> [Activity]
The entries that follow need to be printed exactly as they are, minus any pictures.

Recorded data
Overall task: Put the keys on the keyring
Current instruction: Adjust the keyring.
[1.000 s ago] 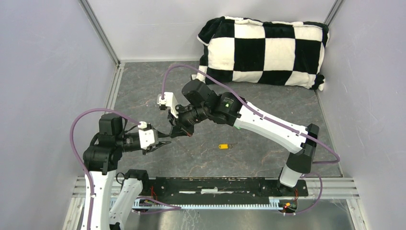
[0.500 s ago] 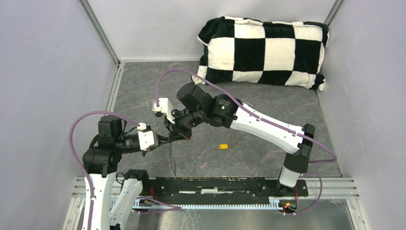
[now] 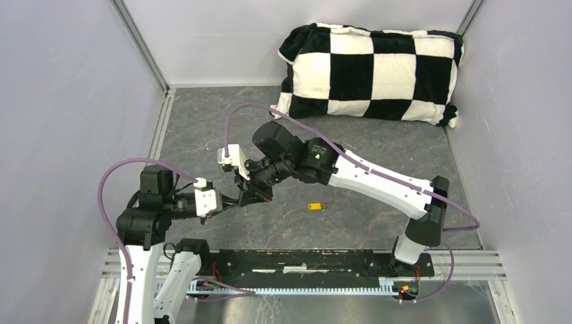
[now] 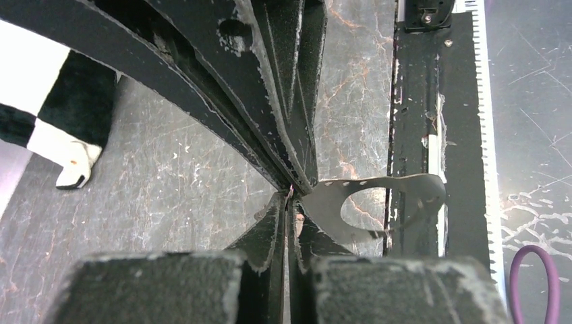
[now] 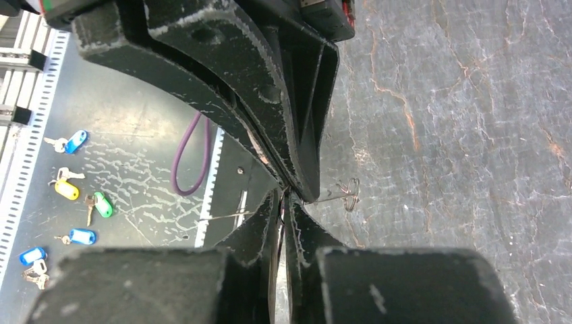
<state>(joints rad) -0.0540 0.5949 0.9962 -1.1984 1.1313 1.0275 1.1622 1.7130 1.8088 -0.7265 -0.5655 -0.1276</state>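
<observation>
The yellow-headed key (image 3: 314, 206) lies on the grey table, right of both grippers. The green-headed key does not show on the table. My left gripper (image 3: 234, 201) and right gripper (image 3: 252, 196) are both shut and meet tip to tip just above the table. The keyring's thin wire (image 5: 229, 214) runs out from between the pinched tips in the right wrist view, and its small clasp (image 5: 349, 192) shows on the other side. In the left wrist view a blurred grey loop of it (image 4: 378, 202) sticks out right of my left gripper (image 4: 290, 196). My right gripper (image 5: 287, 196) pinches the wire.
A black-and-white checkered cushion (image 3: 371, 71) lies at the back right. A black rail (image 3: 303, 260) runs along the near edge. Several tagged spare keys, among them a green one (image 5: 102, 204) and a yellow one (image 5: 66, 190), lie on the metal sheet beyond the rail.
Half a second ago the keyring hung down edge-on below the meeting tips; now it no longer shows hanging in the top view. Both grippers have shifted slightly and stay tip to tip.
</observation>
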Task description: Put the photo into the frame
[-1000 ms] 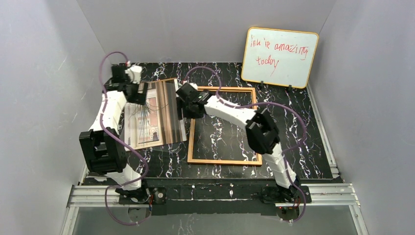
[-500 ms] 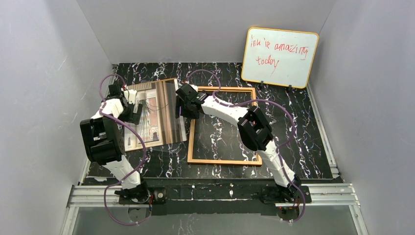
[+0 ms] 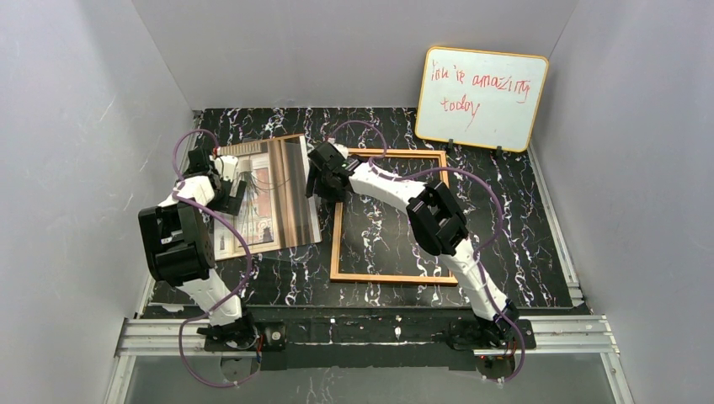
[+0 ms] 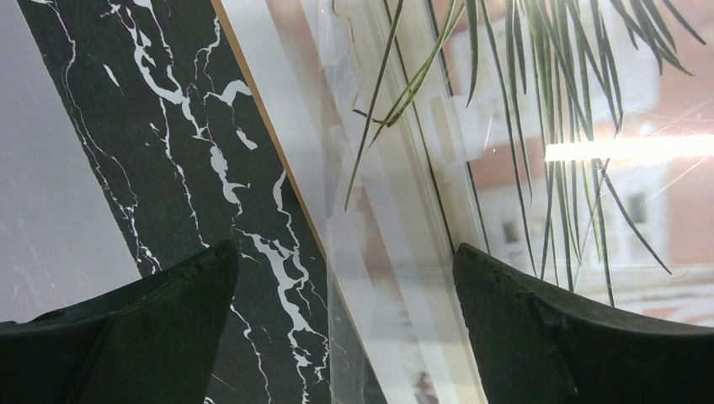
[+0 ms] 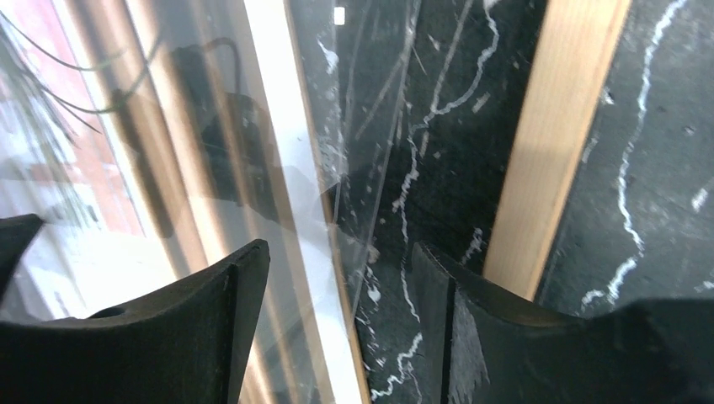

> [Expected output]
Overall task: Put the keys on the keyring
Current instruction: Adjust the keyring.
[1.000 s ago] 
[0.500 s ago] 
[now] 
[now] 
[now] 
<state>(joints rad) -0.0540 0.5949 0.9962 -1.1984 1.1313 1.0275 1.1622 1.7130 1.8088 -0.7265 -0.5655 -0.1276</state>
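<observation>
The yellow-headed key (image 3: 314, 206) lies on the grey table, right of both grippers. The green-headed key does not show on the table. My left gripper (image 3: 234, 201) and right gripper (image 3: 252, 196) are both shut and meet tip to tip just above the table. The keyring's thin wire (image 5: 229, 214) runs out from between the pinched tips in the right wrist view, and its small clasp (image 5: 349, 192) shows on the other side. In the left wrist view a blurred grey loop of it (image 4: 378, 202) sticks out right of my left gripper (image 4: 290, 196). My right gripper (image 5: 287, 196) pinches the wire.
A black-and-white checkered cushion (image 3: 371, 71) lies at the back right. A black rail (image 3: 303, 260) runs along the near edge. Several tagged spare keys, among them a green one (image 5: 102, 204) and a yellow one (image 5: 66, 190), lie on the metal sheet beyond the rail.
Half a second ago the keyring hung down edge-on below the meeting tips; now it no longer shows hanging in the top view. Both grippers have shifted slightly and stay tip to tip.
</observation>
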Task description: Put the photo into the frame
[-1000 ms] 
[-500 ms] 
[+0 ms] 
[+0 ms] 
[+0 ms] 

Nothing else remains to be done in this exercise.